Measurable Disease


title: “Measurable Disease” type: descriptor category: recist/descriptor tags: [recist, measurable-disease, baseline, measurement] sources:

  • file: “recist_eisenhauer_2009.pdf” page: “229-232” date_created: 2025-04-15 date_modified: 2025-04-15 confidence: high anki_deck: “Radiology::RECIST” weak_area: false

Definition

Measurable disease is tumor that can be accurately and reproducibly measured at baseline. Only patients with measurable disease should be included in trials where objective tumor response (ORR) is the primary endpoint. Patients with non-measurable disease only may still be eligible for trials using PFS or TTP as endpoints.

Measurable Lesion Criteria

Solid (Extra-nodal) Lesions

  • Longest diameter ≥10mm on spiral CT
  • CT slice thickness ≤5mm (contiguous or spiral cuts ≤5mm)
  • Lesions measured in the plane of measurement — record the single longest diameter

Lymph Node (Nodal) Lesions

  • Short axis diameter ≥15mm
  • Short axis = the largest diameter perpendicular to the long axis of the node
  • Short axis is used because it is the most reproducible measurement — least affected by imaging plane

Nodes vs. All Other Lesions

Every lesion type EXCEPT lymph nodes is measured by longest diameter. Lymph nodes are the only lesion type measured by short axis diameter.

Node Classification by Size

Short Axis DiameterClassificationRole in RECIST
<10mmNormalNot recorded; not measurable
10–14mmPathological but non-measurableNon-target only
≥15mmPathological and measurableTarget or non-target eligible

Nodes <10mm short axis are considered normal. Nodes 10–14mm are abnormal but too small for reliable measurement — they can only be followed as non-target lesions.

Non-Measurable Disease

Lesions Below Threshold

  • Solid lesions with longest diameter <10mm
  • Lymph nodes with short axis 10–14mm (pathological but non-measurable)

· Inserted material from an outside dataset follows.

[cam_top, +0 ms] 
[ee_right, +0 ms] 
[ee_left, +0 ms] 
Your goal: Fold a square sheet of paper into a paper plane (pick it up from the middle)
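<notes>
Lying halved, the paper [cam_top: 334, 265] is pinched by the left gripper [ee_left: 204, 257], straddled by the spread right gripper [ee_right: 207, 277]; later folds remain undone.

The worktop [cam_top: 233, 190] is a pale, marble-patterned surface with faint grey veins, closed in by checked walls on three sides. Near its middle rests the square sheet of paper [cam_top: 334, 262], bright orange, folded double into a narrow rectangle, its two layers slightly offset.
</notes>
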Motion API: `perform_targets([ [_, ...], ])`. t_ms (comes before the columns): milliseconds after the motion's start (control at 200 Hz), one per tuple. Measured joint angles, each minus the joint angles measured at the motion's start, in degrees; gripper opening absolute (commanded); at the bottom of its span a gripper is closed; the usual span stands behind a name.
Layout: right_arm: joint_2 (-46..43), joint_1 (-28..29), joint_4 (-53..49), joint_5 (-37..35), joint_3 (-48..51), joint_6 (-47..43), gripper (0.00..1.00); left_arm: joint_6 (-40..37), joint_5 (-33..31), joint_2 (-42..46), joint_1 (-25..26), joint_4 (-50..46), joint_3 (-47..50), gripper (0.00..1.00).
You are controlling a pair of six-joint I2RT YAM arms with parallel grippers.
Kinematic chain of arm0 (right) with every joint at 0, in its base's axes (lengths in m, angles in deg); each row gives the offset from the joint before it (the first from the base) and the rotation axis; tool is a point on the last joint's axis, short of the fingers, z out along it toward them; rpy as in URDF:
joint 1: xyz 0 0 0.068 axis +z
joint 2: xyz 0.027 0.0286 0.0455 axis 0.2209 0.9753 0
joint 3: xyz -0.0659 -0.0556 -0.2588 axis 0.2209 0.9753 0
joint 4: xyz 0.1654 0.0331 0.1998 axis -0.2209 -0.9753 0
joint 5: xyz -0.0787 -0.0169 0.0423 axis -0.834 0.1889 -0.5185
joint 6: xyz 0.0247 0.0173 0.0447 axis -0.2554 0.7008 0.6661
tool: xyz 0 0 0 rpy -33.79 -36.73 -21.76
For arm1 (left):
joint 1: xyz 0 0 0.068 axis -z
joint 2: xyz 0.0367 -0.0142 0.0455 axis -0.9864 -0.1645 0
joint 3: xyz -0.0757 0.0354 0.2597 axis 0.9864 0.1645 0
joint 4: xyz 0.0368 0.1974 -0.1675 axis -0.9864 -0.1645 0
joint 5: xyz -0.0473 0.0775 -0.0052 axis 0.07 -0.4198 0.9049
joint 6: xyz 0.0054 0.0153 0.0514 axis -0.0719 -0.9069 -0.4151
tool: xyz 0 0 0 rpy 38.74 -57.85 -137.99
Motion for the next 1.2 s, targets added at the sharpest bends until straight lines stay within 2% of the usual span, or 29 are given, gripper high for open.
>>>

Truly Non-Measurable Disease

Cannot be measured by any reproducible method:

  • Bone-only metastases (lytic or blastic without soft tissue component)
  • Leptomeningeal carcinomatosis
  • Ascites or pleural/pericardial effusions
  • Inflammatory breast disease
  • Lymphangitic carcinomatosis of lung or skin
  • Cystic or necrotic lesions without a measurable solid component
  • Lesions in irradiated fields (if the irradiated site is the only site of disease)

Cavitating Lesions

Cavitating lesions should not be selected as target lesions — the cavity can change size independent of tumor response. However, cystic or necrotic lesions can be selected as targets if the solid/enhancing portion is ≥10mm and can be reproducibly measured.

Imaging Modality Requirements

CT — Standard Method

  • Spiral CT with ≤5mm contiguous slice thickness
  • Current standard for target lesion measurement
  • 10mm threshold established with this technique in mind

MRI

  • Acceptable alternative to CT
  • Must meet same measurability criteria
  • Same slice thickness requirements apply

Chest X-ray

  • Can measure lesions ≥20mm only
  • Not useful for most modern trial work
  • Historical modality

What CANNOT Be Used

  • Ultrasound — not reproducible for serial measurement
  • Conventional radiography — insufficient resolution
  • Endoscopy — not standardized for serial measurement
  • FDG-PET — not used for measuring existing target lesions (see New Lesions for its role)

Eligibility Implications

  • Protocols where ORR is the primary endpoint require measurable disease at baseline
  • Trials using PFS or OS as primary endpoints may enroll patients with non-measurable disease only
  • All disease — measurable and non-measurable — must be documented at baseline
  • Non-measurable disease is followed as non-target lesions (see Non-target Lesions)

Selection of Target Lesions from Measurable Disease

Not all measurable lesions become targets. Up to 5 target lesions (max 2 per organ) are selected. See Target Lesions.

Measurable lesions not selected as targets become non-target lesions — followed qualitatively but not measured.